=== Task goal ===
Note each line in the data holding the string "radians" and report it.

=== Supplied data ===
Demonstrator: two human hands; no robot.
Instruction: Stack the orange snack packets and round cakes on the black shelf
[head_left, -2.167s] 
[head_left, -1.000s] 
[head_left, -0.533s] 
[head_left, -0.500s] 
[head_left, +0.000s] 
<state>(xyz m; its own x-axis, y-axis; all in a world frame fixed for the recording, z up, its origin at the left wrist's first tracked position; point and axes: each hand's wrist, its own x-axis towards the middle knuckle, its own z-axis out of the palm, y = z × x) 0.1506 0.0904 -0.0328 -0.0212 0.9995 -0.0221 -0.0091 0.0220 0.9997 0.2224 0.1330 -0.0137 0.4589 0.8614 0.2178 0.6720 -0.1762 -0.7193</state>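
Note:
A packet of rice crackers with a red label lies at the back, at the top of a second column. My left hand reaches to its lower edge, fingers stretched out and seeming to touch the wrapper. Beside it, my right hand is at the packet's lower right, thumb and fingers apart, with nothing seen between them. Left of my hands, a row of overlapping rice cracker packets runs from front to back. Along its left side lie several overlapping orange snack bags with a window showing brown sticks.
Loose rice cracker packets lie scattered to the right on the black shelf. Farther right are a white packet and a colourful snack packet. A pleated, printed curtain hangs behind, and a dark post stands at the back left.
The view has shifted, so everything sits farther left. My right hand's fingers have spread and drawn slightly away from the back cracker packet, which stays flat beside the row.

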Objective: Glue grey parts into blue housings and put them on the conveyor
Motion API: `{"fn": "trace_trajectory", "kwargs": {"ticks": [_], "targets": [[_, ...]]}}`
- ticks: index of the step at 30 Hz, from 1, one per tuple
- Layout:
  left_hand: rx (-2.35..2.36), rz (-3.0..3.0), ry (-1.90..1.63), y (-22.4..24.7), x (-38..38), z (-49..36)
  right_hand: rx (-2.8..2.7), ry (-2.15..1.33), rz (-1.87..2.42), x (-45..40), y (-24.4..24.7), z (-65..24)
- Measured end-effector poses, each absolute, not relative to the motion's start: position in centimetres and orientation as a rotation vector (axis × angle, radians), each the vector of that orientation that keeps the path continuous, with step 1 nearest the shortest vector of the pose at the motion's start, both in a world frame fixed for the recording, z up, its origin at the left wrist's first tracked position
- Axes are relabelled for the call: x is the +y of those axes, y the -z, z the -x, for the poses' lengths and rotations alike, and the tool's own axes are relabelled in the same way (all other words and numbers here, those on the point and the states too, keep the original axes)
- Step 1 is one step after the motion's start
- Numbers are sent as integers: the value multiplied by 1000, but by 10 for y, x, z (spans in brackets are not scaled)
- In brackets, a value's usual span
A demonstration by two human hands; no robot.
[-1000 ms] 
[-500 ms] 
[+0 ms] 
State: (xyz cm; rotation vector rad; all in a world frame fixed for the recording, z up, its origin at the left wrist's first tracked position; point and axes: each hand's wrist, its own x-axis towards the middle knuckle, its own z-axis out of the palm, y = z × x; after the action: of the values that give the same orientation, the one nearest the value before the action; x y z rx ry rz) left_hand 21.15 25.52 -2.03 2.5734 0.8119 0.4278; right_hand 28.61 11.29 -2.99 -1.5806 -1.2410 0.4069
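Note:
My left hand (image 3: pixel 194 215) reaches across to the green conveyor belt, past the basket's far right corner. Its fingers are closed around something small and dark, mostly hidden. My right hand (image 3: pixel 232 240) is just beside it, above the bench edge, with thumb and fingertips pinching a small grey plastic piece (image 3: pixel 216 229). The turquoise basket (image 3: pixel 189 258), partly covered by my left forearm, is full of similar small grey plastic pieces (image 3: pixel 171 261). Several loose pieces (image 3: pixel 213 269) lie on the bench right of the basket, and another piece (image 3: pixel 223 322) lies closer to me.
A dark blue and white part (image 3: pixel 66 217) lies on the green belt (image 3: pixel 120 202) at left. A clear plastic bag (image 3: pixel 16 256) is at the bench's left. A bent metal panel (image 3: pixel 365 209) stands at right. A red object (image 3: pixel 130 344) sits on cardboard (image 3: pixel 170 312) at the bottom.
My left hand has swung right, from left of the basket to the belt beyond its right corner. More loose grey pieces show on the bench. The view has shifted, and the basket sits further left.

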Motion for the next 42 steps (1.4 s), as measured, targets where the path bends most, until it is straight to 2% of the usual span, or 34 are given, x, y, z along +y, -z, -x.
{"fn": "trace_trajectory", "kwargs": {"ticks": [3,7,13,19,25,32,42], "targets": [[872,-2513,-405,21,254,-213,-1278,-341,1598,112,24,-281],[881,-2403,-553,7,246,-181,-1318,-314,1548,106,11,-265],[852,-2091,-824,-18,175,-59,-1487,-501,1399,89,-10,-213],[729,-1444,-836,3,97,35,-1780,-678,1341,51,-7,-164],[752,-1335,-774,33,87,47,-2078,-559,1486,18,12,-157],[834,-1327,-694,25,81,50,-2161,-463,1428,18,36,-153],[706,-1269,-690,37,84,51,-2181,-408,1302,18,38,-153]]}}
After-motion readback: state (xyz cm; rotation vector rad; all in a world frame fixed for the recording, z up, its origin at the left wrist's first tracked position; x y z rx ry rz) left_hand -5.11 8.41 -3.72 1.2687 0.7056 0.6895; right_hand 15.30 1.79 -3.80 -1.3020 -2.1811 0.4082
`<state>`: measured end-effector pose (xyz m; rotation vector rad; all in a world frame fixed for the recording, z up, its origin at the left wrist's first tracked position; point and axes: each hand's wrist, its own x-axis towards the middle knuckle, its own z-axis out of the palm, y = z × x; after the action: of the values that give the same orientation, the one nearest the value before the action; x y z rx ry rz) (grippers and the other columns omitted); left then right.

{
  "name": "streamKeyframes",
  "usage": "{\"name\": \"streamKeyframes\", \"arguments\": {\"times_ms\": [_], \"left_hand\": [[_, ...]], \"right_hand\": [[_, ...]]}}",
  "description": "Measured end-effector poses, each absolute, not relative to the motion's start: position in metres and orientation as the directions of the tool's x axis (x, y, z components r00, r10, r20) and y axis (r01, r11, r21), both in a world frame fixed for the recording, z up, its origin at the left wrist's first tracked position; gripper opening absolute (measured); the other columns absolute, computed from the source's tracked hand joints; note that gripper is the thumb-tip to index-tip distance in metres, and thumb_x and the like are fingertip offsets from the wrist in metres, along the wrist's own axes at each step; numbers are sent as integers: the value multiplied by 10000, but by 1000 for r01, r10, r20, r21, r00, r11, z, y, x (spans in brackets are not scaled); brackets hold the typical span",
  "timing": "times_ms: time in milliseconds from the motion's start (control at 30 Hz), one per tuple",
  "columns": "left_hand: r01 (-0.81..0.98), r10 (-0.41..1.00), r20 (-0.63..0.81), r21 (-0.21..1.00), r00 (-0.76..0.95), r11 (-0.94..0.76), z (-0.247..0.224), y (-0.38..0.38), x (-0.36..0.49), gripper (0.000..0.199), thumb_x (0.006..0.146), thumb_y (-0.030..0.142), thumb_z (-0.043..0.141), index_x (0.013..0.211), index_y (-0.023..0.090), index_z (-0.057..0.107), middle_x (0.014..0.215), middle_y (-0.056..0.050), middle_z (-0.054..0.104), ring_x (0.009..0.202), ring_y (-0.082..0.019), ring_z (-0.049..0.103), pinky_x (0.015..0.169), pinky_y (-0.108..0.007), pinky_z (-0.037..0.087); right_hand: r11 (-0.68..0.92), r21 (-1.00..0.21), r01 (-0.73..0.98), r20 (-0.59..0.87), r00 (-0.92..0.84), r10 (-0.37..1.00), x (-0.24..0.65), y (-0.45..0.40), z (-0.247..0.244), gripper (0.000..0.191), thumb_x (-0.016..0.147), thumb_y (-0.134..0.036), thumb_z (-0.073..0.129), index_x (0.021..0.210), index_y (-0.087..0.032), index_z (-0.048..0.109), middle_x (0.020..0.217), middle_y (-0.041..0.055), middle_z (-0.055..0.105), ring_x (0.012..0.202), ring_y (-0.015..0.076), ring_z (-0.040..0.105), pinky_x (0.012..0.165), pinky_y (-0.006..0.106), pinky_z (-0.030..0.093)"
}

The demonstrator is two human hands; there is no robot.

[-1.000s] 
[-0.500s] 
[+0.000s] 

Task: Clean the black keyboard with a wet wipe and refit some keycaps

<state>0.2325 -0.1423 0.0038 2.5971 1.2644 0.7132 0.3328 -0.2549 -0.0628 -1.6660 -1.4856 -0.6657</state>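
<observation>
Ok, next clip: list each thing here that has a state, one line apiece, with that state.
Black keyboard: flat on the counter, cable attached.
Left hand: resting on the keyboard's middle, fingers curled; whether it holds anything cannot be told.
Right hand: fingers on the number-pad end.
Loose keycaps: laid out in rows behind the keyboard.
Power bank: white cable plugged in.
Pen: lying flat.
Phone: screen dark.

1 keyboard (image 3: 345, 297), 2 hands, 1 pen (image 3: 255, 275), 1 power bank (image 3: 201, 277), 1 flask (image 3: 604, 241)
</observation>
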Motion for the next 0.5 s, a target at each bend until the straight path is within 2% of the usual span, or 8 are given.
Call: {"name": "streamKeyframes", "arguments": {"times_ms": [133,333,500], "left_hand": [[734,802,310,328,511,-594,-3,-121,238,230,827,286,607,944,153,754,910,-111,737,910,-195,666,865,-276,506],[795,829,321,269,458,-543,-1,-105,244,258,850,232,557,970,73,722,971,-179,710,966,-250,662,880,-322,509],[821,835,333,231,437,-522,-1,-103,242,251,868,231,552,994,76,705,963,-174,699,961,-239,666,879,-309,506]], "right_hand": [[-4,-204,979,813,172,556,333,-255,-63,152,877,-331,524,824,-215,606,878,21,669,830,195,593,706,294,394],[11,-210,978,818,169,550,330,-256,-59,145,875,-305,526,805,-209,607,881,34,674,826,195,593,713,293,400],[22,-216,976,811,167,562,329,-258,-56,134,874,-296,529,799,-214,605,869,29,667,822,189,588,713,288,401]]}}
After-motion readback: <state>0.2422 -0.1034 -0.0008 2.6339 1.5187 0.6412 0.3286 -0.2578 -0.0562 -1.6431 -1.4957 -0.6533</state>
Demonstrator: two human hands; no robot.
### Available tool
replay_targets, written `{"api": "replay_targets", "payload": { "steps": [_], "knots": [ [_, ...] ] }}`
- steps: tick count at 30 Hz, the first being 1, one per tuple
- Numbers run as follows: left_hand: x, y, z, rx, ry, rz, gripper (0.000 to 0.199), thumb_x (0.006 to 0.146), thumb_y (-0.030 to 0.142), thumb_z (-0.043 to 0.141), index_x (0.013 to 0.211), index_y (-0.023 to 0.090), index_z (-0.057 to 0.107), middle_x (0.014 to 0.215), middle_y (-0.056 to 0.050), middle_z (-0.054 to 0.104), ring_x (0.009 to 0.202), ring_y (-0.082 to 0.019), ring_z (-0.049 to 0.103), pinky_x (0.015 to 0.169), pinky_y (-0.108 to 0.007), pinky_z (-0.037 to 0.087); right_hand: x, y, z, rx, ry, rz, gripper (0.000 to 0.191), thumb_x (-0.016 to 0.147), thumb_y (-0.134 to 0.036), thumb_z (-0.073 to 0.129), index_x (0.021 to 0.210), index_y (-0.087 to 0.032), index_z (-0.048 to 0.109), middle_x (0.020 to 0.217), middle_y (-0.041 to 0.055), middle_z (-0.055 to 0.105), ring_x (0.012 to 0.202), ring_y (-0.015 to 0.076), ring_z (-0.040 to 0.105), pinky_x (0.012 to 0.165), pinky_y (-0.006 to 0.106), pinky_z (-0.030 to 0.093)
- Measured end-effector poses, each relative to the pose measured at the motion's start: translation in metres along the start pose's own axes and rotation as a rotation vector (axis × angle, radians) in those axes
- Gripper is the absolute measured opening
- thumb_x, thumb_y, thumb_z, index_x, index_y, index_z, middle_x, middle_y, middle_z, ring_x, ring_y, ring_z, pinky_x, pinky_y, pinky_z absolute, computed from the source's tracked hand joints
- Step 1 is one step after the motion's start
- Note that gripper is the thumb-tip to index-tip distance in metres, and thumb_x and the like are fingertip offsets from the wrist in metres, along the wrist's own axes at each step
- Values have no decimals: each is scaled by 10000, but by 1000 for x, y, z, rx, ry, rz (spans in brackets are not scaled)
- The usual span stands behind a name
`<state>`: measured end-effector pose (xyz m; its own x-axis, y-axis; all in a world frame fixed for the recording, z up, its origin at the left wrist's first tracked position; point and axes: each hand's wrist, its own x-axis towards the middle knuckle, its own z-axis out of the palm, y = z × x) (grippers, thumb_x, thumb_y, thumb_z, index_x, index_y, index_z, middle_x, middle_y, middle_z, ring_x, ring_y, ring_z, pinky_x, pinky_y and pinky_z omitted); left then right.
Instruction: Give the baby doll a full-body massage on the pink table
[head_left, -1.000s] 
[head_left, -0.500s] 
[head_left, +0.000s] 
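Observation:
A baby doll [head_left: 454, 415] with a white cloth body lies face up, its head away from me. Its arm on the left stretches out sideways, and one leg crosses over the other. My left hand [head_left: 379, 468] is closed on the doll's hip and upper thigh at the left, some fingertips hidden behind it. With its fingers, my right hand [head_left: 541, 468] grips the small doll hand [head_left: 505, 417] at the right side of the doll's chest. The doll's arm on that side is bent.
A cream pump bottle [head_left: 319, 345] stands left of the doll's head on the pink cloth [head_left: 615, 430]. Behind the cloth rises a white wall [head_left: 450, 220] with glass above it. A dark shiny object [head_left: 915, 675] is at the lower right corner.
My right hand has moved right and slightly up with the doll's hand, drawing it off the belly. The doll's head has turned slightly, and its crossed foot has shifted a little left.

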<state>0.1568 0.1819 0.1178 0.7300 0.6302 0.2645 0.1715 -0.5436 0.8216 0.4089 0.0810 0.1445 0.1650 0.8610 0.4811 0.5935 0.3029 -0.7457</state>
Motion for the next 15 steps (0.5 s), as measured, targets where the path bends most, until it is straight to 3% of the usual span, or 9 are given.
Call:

=== Answer box ===
- Measured end-effector poses, each absolute, not relative to the motion's start: position in centimetres and orientation as a rotation vector (axis × angle, radians), each the vector of that orientation that keeps the path continuous, with step 1 nearest the shortest vector of the pose at the motion's start, both in a world frame fixed for the recording, z up, its origin at the left wrist's first tracked position
- Measured end-effector poses, each relative to the pose measured at the motion's start: translation in metres along the start pose's own axes and rotation as a rotation vector (axis × angle, radians) in those axes

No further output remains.